■ **EXERCISE GOAL**: From the records below, print only the part that opens with the line containing "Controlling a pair" and closes with the line containing "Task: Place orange"; omit the pictures.

■ **ENTRIES SUPPLIED**:
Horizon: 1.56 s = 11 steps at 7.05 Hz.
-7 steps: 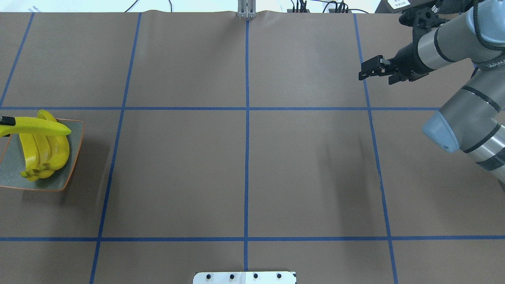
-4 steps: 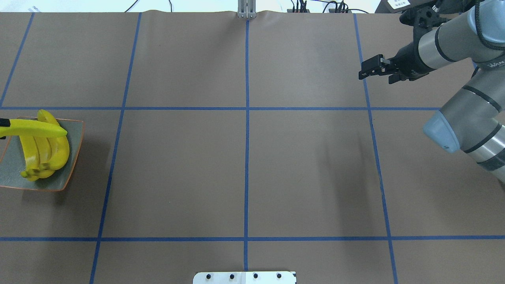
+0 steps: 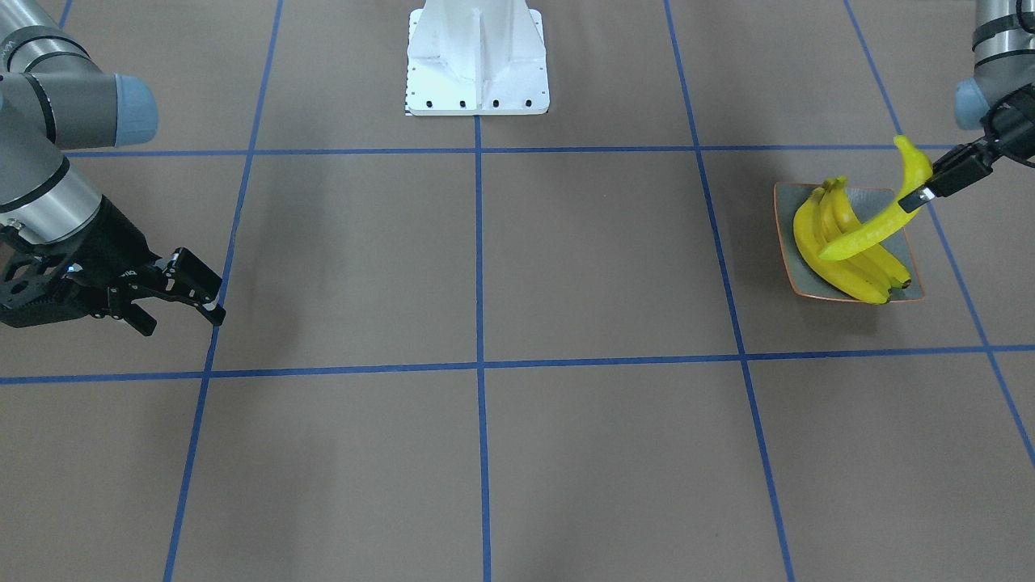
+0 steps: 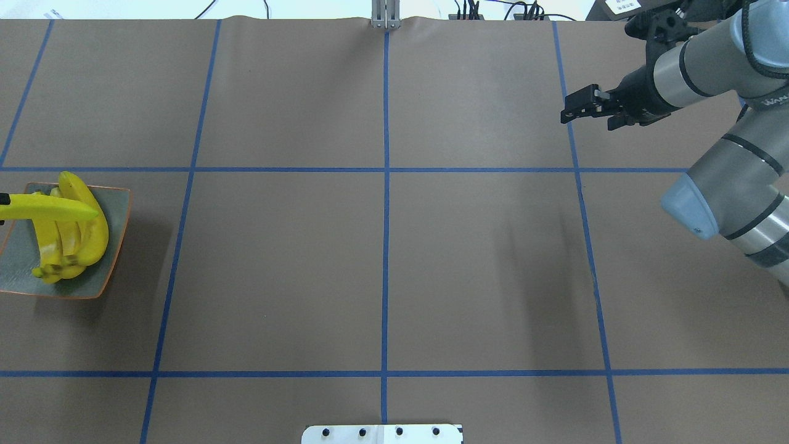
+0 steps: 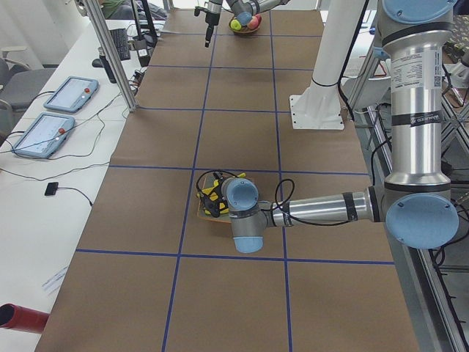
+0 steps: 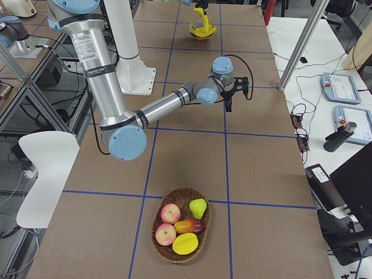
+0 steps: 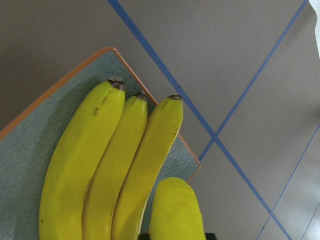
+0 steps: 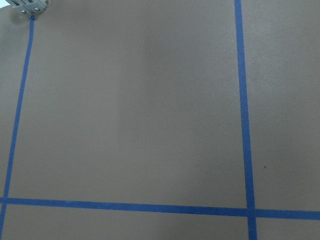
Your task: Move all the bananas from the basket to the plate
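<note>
Two bits of writing show, neither fully legible: a white sticker [image 5: 419, 81] on my left arm has print too small to read, and pale lettering [image 4: 775, 102] on my right arm is cut off by the picture's edge.

Four glossy yellow bananas [image 4: 71, 243] with dark tips are at the plate [image 4: 18, 265], a small square dish, grey-green inside with a thin orange rim. Three lie side by side in it, curved alike. The fourth banana [image 3: 873, 229] (a touch paler and greener than the rest) is pinched near its upper end by my left gripper [image 3: 920, 198]. It slants down across the other three; I cannot tell whether it touches them. In my left wrist view its blunt end sits over the plate's edge.

My right gripper [image 3: 186, 323] hangs well apart from the plate, over brown table [image 4: 277, 271] crossed by blue tape lines [image 4: 385, 246], jaws spread and holding nothing. A woven basket [image 6: 181, 190], far from the plate at the table's other end, holds two red apples, a green pear and other fruit.
</note>
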Each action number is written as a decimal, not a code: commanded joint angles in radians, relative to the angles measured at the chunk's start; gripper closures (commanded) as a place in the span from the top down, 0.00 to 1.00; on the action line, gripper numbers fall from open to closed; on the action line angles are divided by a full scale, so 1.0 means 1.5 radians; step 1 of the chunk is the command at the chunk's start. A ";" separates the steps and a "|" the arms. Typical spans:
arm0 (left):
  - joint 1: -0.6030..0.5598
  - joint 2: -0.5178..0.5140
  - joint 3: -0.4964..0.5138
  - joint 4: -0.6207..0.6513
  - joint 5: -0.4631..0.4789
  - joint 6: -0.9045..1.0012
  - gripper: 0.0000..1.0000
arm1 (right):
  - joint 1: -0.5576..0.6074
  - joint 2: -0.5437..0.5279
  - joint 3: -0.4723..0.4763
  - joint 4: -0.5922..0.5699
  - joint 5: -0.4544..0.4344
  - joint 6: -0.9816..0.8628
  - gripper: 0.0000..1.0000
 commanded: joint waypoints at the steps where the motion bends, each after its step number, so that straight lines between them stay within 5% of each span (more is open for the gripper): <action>1: 0.002 -0.006 0.033 -0.055 -0.009 -0.051 0.00 | 0.000 0.000 0.000 0.000 -0.002 0.000 1.00; 3: 0.003 -0.013 0.086 -0.115 -0.010 -0.058 0.00 | 0.000 0.000 0.000 0.000 -0.004 0.000 1.00; 11: 0.004 -0.050 0.107 -0.165 -0.010 -0.167 0.00 | -0.006 -0.003 0.000 0.000 -0.017 0.000 1.00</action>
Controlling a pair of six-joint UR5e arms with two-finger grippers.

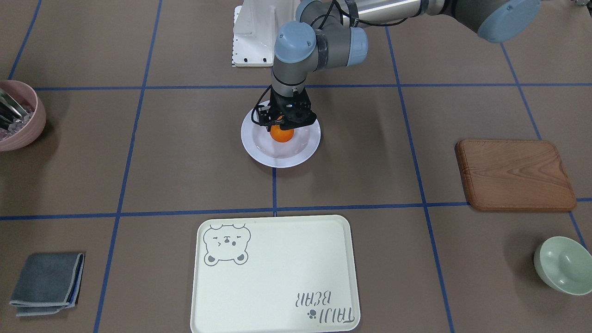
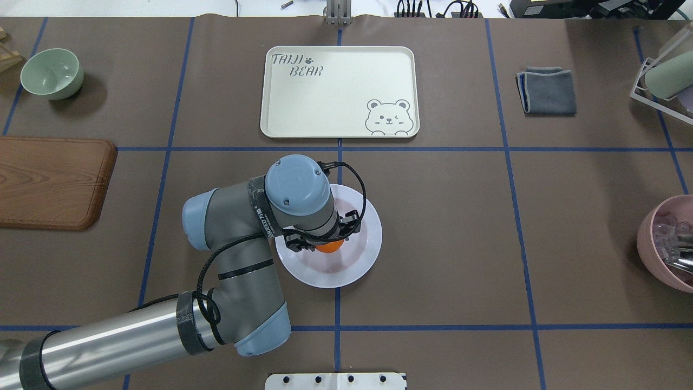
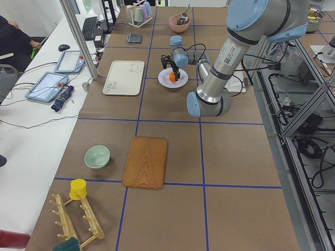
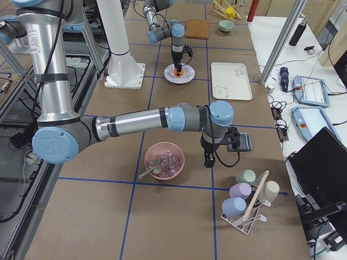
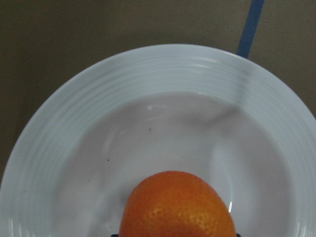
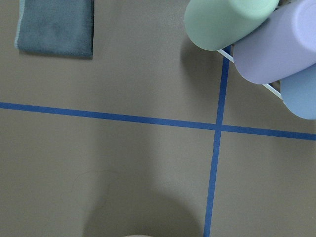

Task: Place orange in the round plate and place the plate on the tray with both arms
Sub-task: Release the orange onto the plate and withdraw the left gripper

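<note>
The white round plate point(image 1: 303, 149) point(image 2: 364, 254) sits at mid-table, one grid square on the robot's side of the cream bear tray point(image 1: 273, 277) point(image 2: 335, 86). My left gripper point(image 1: 282, 128) points straight down over the plate's sunken centre and is shut on the orange point(image 1: 281, 135) point(image 2: 331, 247). In the left wrist view the orange point(image 5: 177, 207) fills the bottom edge, low over the plate point(image 5: 74, 148); I cannot tell whether it touches. My right gripper point(image 4: 207, 160) hangs over bare table far to the robot's right, and I cannot tell its state.
A brown wooden board point(image 1: 515, 175) and a pale green bowl point(image 1: 564, 264) lie on the robot's left side. On its right are a pink bowl point(image 1: 18, 115), a folded grey cloth point(image 1: 46, 282) and a rack of pastel cups point(image 4: 249, 195).
</note>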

■ **RESULT OF THIS TASK**:
Controlling a pair of six-joint UR5e arms with two-finger grippers.


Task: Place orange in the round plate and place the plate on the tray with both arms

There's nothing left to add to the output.